L’assegno sociale rappresenta un sostegno fondamentale per molte persone in Italia, in particolare per quelle che si trovano in difficoltà economiche a causa dell’età avanzata o di altre circostanze. Tuttavia, la questione si complica quando si parla di rinuncia all’assegno di mantenimento dopo una separazione. Molti si chiedono: spetta l’assegno sociale se si rinuncia al mantenimento? In questo articolo, esploreremo i requisiti per l’assegno sociale e le implicazioni legali della rinuncia al mantenimento.
Cosa è l’Assegno Sociale?
L’assegno sociale non è una pensione tradizionale, ma una prestazione assistenziale erogata dall’INPS per garantire un reddito minimo a chi ne ha bisogno. Secondo la legge italiana, per accedere a questo beneficio è necessario soddisfare alcuni requisiti specifici. I principali criteri includono:
- Età anagrafica: avere compiuto 67 anni.

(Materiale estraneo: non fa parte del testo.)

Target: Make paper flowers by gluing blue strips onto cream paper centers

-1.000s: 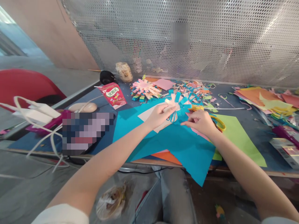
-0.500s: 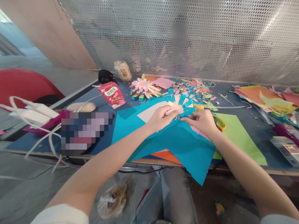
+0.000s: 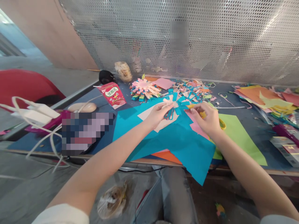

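At the centre of the frame, a round flower of fringed blue and white paper strips [image 3: 175, 105] is being held by the left hand [image 3: 158, 115], its near left side being pinched between thumb and fingers. No clear long axis is being shown; strips are being fanned outward, with blue ones being pointed rightward, to the side where the right hand [image 3: 207, 117] is being held. The right fingers are being kept bent just beside those strips, a small gap apparently being left; whether anything is being pinched there cannot be told. The left hand is thus being placed nearer, in contact. Beneath the flower, a large bright-blue paper sheet [image 3: 161, 146] is being partly covered by a smaller white paper sheet [image 3: 147, 114]. A yellow plastic loop [image 3: 223, 123] is being partly hidden by the right hand.
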The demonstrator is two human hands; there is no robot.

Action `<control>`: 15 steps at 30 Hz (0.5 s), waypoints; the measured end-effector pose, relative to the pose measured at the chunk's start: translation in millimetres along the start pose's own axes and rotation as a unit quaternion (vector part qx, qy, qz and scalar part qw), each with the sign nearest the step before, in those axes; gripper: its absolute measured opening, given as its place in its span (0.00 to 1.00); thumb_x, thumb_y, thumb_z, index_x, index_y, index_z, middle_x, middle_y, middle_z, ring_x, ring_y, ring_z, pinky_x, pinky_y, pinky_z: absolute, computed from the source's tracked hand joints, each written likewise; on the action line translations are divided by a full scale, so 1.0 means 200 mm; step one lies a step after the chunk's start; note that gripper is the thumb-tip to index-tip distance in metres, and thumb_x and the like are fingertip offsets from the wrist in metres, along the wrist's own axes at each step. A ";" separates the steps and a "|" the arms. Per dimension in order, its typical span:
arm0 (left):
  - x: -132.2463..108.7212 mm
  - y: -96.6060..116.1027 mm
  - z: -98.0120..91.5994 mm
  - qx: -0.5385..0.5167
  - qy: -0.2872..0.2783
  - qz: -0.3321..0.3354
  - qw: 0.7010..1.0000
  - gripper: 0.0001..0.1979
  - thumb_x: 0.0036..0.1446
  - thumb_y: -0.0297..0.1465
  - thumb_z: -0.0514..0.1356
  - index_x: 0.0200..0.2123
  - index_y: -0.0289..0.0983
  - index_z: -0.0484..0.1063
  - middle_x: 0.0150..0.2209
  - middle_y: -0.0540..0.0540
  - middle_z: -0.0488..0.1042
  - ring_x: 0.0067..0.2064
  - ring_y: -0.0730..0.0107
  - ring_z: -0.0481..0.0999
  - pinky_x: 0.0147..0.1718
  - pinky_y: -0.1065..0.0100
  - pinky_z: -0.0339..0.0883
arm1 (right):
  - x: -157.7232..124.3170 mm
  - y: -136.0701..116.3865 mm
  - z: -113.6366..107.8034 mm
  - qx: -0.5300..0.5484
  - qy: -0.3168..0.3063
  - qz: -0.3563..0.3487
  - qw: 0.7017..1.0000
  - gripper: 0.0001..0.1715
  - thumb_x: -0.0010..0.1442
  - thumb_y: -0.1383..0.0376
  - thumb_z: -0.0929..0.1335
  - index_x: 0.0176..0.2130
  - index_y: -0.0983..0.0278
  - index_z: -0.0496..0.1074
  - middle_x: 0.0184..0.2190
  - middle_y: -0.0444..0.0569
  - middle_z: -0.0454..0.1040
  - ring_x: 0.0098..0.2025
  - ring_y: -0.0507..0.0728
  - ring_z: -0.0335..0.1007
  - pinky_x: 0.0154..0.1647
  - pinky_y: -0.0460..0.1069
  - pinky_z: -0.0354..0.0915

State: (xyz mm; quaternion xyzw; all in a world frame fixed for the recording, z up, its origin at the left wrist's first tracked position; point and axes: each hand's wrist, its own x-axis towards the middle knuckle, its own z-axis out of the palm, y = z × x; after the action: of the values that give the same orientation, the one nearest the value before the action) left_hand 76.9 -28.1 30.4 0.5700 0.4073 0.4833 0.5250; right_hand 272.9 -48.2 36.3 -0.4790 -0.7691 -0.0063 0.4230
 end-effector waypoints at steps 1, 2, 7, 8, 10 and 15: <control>0.01 0.01 0.00 -0.057 -0.009 -0.058 0.997 0.13 0.56 0.35 0.57 0.21 0.35 0.66 0.18 0.52 0.62 0.21 0.77 0.62 0.21 0.73 0.55 | 0.00 0.01 0.00 -0.007 0.034 -0.032 0.999 0.12 0.57 0.58 0.64 0.35 0.63 0.72 0.32 0.51 0.74 0.32 0.56 0.69 0.35 0.51 0.65; 0.01 0.02 0.01 -0.107 -0.026 -0.116 0.987 0.11 0.56 0.33 0.57 0.23 0.35 0.68 0.19 0.51 0.64 0.20 0.77 0.62 0.20 0.74 0.55 | 0.01 0.02 0.00 -0.017 0.054 -0.064 0.996 0.14 0.56 0.61 0.65 0.42 0.63 0.71 0.39 0.54 0.74 0.39 0.58 0.70 0.41 0.54 0.65; 0.00 0.04 0.03 -0.206 -0.110 -0.271 0.934 0.08 0.56 0.29 0.56 0.26 0.34 0.71 0.15 0.53 0.59 0.18 0.77 0.61 0.18 0.75 0.56 | 0.01 0.06 0.03 -0.048 -0.042 -0.149 0.987 0.24 0.53 0.64 0.68 0.51 0.58 0.67 0.52 0.52 0.70 0.55 0.63 0.62 0.55 0.61 0.58; -0.01 0.03 0.03 -0.203 -0.122 -0.276 0.931 0.09 0.56 0.30 0.56 0.25 0.34 0.71 0.15 0.53 0.59 0.18 0.77 0.61 0.18 0.75 0.56 | 0.00 0.07 0.04 -0.040 -0.057 -0.150 0.986 0.19 0.53 0.64 0.68 0.47 0.57 0.70 0.49 0.50 0.73 0.53 0.62 0.64 0.54 0.61 0.58; -0.01 0.00 0.02 -0.174 -0.153 -0.273 0.934 0.16 0.58 0.36 0.55 0.22 0.33 0.71 0.15 0.51 0.59 0.19 0.76 0.62 0.18 0.75 0.57 | 0.00 0.06 0.05 -0.005 -0.057 -0.133 0.989 0.10 0.55 0.64 0.67 0.40 0.57 0.73 0.41 0.48 0.76 0.48 0.60 0.69 0.51 0.58 0.60; 0.04 -0.02 -0.06 -0.028 -0.145 -0.212 0.966 0.38 0.58 0.54 0.41 0.15 0.31 0.71 0.13 0.47 0.60 0.16 0.77 0.59 0.16 0.73 0.53 | 0.00 0.06 0.06 0.123 -0.031 0.052 0.991 0.17 0.52 0.54 0.70 0.21 0.62 0.67 0.22 0.46 0.72 0.29 0.55 0.69 0.31 0.50 0.63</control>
State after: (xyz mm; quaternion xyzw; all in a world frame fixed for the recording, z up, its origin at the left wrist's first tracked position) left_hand 67.3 -18.2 26.8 0.5192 0.4248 0.2844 0.6849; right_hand 273.4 -37.1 23.5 -0.4630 -0.7509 0.1251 0.4539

- Cittadinanza e residenza: essere cittadini italiani, comunitari o extracomunitari con permesso di lungo soggiorno, residenti in Italia in modo continuativo per almeno 10 anni.

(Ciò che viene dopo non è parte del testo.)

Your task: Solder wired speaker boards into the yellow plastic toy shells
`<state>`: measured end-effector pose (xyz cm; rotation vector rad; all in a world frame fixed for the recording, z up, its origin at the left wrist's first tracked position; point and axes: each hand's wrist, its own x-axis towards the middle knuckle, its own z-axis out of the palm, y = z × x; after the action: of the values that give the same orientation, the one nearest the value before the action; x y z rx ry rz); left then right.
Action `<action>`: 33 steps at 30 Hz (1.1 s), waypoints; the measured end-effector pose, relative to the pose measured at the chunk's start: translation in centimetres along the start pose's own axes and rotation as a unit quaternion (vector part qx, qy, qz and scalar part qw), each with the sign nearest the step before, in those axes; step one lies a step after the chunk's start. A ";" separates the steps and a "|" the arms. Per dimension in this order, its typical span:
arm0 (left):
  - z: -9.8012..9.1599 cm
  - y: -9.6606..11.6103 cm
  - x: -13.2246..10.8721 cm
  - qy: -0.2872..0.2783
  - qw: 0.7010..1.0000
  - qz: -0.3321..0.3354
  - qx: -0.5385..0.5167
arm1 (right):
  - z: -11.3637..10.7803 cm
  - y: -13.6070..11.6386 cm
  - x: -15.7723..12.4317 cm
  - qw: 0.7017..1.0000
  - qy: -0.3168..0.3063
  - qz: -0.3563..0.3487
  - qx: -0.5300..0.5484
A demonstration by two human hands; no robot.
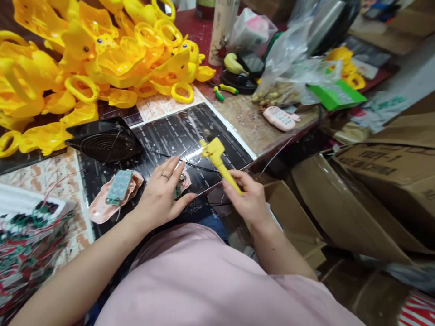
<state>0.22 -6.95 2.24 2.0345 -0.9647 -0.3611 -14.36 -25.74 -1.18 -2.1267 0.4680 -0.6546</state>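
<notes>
My left hand (159,192) lies palm down with its fingers stretched out, over a small pink plastic piece (185,179) that it mostly hides. Beside it, to the left, a pink plastic shell (98,201) carries a green circuit board (119,188). My right hand (247,195) is wrapped round the handle of a yellow hammer-shaped tool (217,156), whose exact kind I cannot make out. The tool's head is raised above the front right of the black work surface (170,136) and points left. A black cable (200,167) runs between the two hands.
Yellow duck-shaped plastic parts (122,59) are heaped at the back left, behind a black fan (105,142). Wired parts (30,244) fill the near left. Green-and-yellow cutters (224,90) and a pink toy remote (280,118) lie farther back. Cardboard boxes (384,167) stand right.
</notes>
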 end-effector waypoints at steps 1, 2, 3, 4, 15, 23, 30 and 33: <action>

- Requisito economico: trovarsi in uno stato di bisogno, con redditi personali inferiori a una soglia stabilita annualmente dalla legge.

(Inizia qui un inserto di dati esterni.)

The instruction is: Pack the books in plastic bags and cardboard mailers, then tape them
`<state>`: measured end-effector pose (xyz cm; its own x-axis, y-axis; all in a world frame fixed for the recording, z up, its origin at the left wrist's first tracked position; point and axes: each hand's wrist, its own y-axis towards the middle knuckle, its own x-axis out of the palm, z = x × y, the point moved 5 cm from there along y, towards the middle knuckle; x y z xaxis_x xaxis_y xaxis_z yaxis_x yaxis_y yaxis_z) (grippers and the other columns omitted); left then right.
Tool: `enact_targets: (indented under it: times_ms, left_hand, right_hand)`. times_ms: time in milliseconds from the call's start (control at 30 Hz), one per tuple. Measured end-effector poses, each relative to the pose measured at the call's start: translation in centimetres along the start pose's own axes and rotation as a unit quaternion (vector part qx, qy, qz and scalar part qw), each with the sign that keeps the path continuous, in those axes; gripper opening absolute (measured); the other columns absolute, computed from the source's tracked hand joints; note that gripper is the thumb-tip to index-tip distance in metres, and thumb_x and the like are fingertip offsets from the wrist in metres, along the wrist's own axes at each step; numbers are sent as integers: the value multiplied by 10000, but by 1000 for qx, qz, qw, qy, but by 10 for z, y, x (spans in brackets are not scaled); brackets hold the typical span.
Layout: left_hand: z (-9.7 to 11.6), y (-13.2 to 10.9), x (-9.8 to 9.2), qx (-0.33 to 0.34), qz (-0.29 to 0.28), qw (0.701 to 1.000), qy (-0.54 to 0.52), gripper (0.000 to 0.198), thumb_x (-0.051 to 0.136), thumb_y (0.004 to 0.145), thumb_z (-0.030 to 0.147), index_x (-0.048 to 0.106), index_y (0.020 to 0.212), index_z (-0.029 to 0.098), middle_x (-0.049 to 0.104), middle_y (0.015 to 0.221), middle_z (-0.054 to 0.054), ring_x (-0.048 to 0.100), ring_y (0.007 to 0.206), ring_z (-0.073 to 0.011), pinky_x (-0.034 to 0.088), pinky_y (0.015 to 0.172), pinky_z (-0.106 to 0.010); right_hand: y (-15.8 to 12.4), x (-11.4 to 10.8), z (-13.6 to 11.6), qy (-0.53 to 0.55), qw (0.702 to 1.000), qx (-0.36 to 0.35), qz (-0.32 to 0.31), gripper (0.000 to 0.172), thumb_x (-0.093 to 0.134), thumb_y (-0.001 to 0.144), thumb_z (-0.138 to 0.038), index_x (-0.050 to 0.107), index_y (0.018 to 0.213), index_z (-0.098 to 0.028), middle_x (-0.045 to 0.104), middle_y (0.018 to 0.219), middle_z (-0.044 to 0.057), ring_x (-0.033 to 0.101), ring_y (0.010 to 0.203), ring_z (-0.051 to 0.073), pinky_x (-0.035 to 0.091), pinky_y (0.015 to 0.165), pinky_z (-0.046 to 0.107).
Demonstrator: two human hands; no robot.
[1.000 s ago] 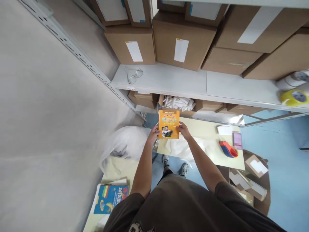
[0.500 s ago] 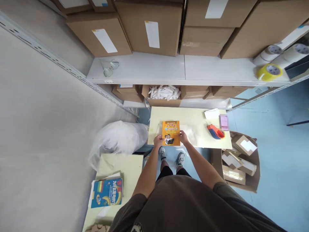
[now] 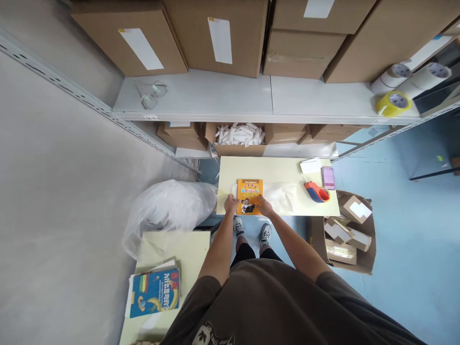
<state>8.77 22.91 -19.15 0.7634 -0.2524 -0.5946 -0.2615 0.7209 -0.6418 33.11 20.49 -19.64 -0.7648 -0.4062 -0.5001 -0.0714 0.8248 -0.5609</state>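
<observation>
An orange book [image 3: 249, 195] with a picture of people on its cover is held at the front edge of the pale yellow table [image 3: 230, 167]. My left hand [image 3: 231, 204] grips its lower left edge. On the other side, my right hand [image 3: 265, 206] closes on the right edge, its thumb lying over the cover. A sheet of clear plastic [image 3: 280, 196], perhaps a bag, lies flat on the table, partly behind the book and my right hand. Farther right sits a red and blue tape dispenser [image 3: 316, 192].
White cards [image 3: 310, 166] and a phone [image 3: 328, 178] lie at the table's right. Below is a carton of parcels [image 3: 370, 258]. A plastic sack [image 3: 172, 206] and a side table with a blue book [image 3: 154, 293] stand left. Shelves [image 3: 215, 96] with boxes rise in front.
My right hand has shifted inward, its thumb now over the book's cover rather than at its edge. The book stays in both hands. The camera view has shifted slightly.
</observation>
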Motion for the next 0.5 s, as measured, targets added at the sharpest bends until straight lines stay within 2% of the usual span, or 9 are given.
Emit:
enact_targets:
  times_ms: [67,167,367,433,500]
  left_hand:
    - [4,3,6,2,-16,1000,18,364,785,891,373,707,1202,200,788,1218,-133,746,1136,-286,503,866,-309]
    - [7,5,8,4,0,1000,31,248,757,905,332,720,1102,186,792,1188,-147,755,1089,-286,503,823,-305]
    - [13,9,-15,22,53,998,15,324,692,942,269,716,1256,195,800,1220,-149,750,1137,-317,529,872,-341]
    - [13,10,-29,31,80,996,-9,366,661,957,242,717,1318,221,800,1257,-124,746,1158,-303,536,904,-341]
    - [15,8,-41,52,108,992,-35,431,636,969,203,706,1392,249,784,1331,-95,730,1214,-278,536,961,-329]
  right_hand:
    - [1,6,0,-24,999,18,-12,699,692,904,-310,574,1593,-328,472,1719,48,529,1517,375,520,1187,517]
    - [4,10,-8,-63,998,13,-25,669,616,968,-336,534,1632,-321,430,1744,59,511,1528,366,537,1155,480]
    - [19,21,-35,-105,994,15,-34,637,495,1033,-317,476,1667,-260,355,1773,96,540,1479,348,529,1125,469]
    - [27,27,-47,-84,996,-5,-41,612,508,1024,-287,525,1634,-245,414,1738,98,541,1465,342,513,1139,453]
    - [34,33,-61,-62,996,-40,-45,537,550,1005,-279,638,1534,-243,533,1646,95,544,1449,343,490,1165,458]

Requisito Economico per l’Assegno Sociale
Il requisito economico è fondamentale per l’assegno sociale. La legge stabilisce che si deve considerare solo il reddito effettivo percepito, escludendo redditi ipotetici o potenziali. Questo significa che, per valutare il diritto all’assegno, viene presa in considerazione solo la situazione economica reale del richiedente, senza considerare le scelte personali che lo hanno portato a quella condizione.
Rinuncia al Mantenimento e Diritto all’Assegno Sociale
La domanda cruciale è se una persona che rinuncia all’assegno di mantenimento possa comunque richiedere l’assegno sociale. Secondo la giurisprudenza, la risposta è affermativa. Una sentenza recente del Tribunale di Catanzaro ha confermato che la rinuncia a un diritto, come quello al mantenimento, non può essere usata come motivo per negare l’assegno sociale. È importante notare che il diritto all’assistenza pubblica è autonomo e non subordinato agli obblighi di natura privata derivanti dal matrimonio.
Esempio Pratico
Consideriamo un caso concreto: una persona di 67 anni che si separa e decide di rinunciare all’assegno di mantenimento per chiudere ogni legame con l’ex coniuge. Se questa persona si ritrova con un reddito pari a zero, ha pieno diritto a richiedere l’assegno sociale. L’INPS non può negare la domanda sostenendo che avrebbe potuto richiedere il mantenimento.
Quando la Rinuncia al Mantenimento Può Diventare un Problema
Ci sono però delle eccezioni. La rinuncia al mantenimento può costituire un ostacolo se si verifica in un contesto di comportamento fraudolento. Ad esempio, se due coniugi si accordano per una separazione fittizia, dove uno rinuncia formalmente al mantenimento ma continua a ricevere denaro in modo non dichiarato, la situazione può essere considerata una truffa. In tali casi, l’onere della prova ricade sull’ente che eroga la prestazione, che deve dimostrare la frode.
Chi Deve Dimostrare lo Stato di Bisogno?
Secondo il principio giuridico noto come negativa non sunt probanda, chi richiede l’assegno sociale non è tenuto a dimostrare di non avere altri redditi. Basta che dichiari la propria situazione economica. Spetta poi all’INPS, che ha accesso a banche dati fiscali, verificare la veridicità di tali dichiarazioni. Se l’ente sospetta l’esistenza di altri redditi, deve fornire prove concrete.
Conclusioni sulla Decisione del Tribunale
La recente decisione del Tribunale di Catanzaro ribadisce un principio fondamentale: lo stato di bisogno è una condizione oggettiva, basata su dati concreti e soglie di reddito. L’assistenza pubblica non è un privilegio, ma un diritto garantito dallo Stato. Le scelte personali, come la rinuncia a un assegno di mantenimento, non devono compromettere l’accesso a un supporto essenziale per una vita dignitosa. È fondamentale che le norme assistenziali tutelino i diritti dei cittadini, garantendo loro il sostegno necessario per affrontare le difficoltà economiche.